Whichever white list is in effect on the system can be additionally extended for a specific database via the setting FT_INDEX_FILTER_ATTACHMENT_TYPES_<database replica id>. The white list in effect can either be the default, or extended or replaced via FT_INDEX_FILTER_ATTACHMENT_TYPES,

Also, any attachment file types appearing in this list can be size-capped by specifying the setting FT_INDEX_FILTER_ATTACHMENT_TYPES_MAX_MB_<database replica id> if so desired.

Controlling text retrieval

Once the full-text subsystem has determined that an attachment will be indexed, the next decision is how to extract text from that file attachment. Two methods exist: an intelligent parser (Tika) and ASCII text-stripping.

By default, files are sent to the intelligent parser unless the file extensions are explicitly listed in the ASCII text-stripping list. While the intelligent parser typically returns more relevant text tokens to the indexer, it is slower than raw ASCII text-stripping. Text-stripping, however, can result in many more superfluous tokens – such as text formatting elements and the like – to be returned to the indexer, which may decrease search accuracy.

Note: In the case where the majority of file attachments contain predominantly non-ASCII characters, it's advisable to force all file attachments through the intelligent parser.

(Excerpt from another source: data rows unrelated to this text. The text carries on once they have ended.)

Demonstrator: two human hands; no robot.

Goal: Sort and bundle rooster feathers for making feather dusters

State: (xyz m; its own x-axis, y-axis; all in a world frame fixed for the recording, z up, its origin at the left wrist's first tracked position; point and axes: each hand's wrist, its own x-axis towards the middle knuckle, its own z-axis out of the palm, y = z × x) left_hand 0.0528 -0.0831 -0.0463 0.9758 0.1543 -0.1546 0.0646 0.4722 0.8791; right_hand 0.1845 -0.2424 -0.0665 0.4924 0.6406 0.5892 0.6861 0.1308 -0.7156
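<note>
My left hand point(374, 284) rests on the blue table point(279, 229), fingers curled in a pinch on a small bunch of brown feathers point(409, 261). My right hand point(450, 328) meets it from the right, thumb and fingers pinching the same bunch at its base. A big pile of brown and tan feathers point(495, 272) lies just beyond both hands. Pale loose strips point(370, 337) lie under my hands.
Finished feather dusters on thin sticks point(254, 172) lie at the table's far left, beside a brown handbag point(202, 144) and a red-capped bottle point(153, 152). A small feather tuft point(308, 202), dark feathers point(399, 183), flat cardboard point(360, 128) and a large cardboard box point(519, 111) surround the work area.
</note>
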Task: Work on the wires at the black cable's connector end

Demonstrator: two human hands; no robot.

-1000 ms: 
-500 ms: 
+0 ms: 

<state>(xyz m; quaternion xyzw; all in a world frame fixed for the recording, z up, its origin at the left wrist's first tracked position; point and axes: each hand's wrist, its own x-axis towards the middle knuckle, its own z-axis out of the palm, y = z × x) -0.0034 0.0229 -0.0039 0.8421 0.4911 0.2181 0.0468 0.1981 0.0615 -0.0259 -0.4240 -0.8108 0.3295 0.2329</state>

The following are the ASCII text-stripping default list of file extensions:

*.ans,*.ascii,*.log,*.out,*.sms,*.text,*.txt,*.uni,*.utxt

Extending the ASCII text-stripping list

Similar to the ignore list and white list, the text-stripping list can be extended by adding entries via FT_INDEX_BRUTE_FORCE_ATTACHMENT_TYPES notes.ini. Again, list file type extensions with a wildcard character (*), separated by commas, using no space characters.

Overriding the ASCII text-stripping

Stating in Domino 14, you can set FT_USE_MY_ATTACHMENT_BRUTE_LIST=1 along with FT_INDEX_BRUTE_FORCE_ATTACHMENT_TYPES to exclusively use a custom list of files to be text-stripped.

Disabling the ASCII text-stripping

Set FT_DISABLE_BRUTE_FORCE=1 to prevent sending attachments through ASCII text-stripping.

Disabling attachment file name indexing

By default, both the intelligent parser and the ASCII text-stripper record the name of the file from which text is retrieved. If you prefer that users not search for attachment file names, then use the DISABLE_ATTACHMENT_SEARCH_BY_FILENAMES=1 setting.